Woody Allen has hit a nerve in his film Blue Jasmine, and that nerve is in the vein of Tennessee Williams’s story A Street Car Named Desire. Jennifer oh, er, excuse me, Jasmine (played by Cate Blanchett) arrives in San Francisco on the doorstep of her sister, Ginger (played by Sally Hawkins) in an attempt to put her life back together (or what’s left of it) after her husband Hal’s (Alec Baldwin) suicide in jail. Jasmine and Hal were the elite of New York socialites only to find their world torn apart by divorce, infidelity, and the discovery of a Madoff-like Ponzi scheme ran by Hal.
As does Tennessee Williams, Allen explores what happens to a person’s psyche once she has been excommunicated from the very entities and people that made her the ‘who’ of who she is. Yes … sigh Jasmine has had a great fall, and all of Hermes, Chanel, Louis Vuitton, Fendi, Carolina Herrera cannot put her back together again. It is interesting that Allen moves out of his beloved New York and settles Jasmine in San Francisco, the leading financial and cultural center of northern California, for her to attempt to put together her emotional and psychological pieces. Allen’s lighting choices of highly saturated primary colors and complementary colors underline the pathos of Blue Jasmine in cool San Francisco. Allen, however, contrasts the experience with soft hues when he cuts to New York to show Jasmine and Hal at the top of their high society game. The flashbacks make for a very razor sharp viewing experience.

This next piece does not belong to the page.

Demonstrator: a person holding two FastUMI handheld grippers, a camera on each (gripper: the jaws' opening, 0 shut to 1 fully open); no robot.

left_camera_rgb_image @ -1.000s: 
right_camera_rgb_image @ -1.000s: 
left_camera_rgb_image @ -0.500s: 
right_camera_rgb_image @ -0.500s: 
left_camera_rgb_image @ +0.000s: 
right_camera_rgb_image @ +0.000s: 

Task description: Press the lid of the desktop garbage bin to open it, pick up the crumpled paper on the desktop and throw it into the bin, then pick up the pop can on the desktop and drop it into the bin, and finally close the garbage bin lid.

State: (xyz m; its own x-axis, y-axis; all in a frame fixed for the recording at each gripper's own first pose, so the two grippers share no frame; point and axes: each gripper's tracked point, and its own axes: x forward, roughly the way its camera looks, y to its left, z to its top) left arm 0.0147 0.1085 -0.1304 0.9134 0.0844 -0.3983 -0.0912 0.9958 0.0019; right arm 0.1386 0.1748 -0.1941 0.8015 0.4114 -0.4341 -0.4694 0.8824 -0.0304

Blanchett’s performance is as a marionette lacking some of its strings and controlled by an inebriated manipulator or puppeteer. It’s a bothersome psychological dance, and Blanchett would have done well to consider a crescendo rather than a knee-jerk move into her psychosis. Kudos to Andrew Dice Clay, who plays Ginger’s ex-husband Augie. Clay’s Augie carries a controlled but haunting financial defeat after taking investment advice from Jasmine and Hal.
Blue Jasmine plays through September 13 at The Ross in Lincoln.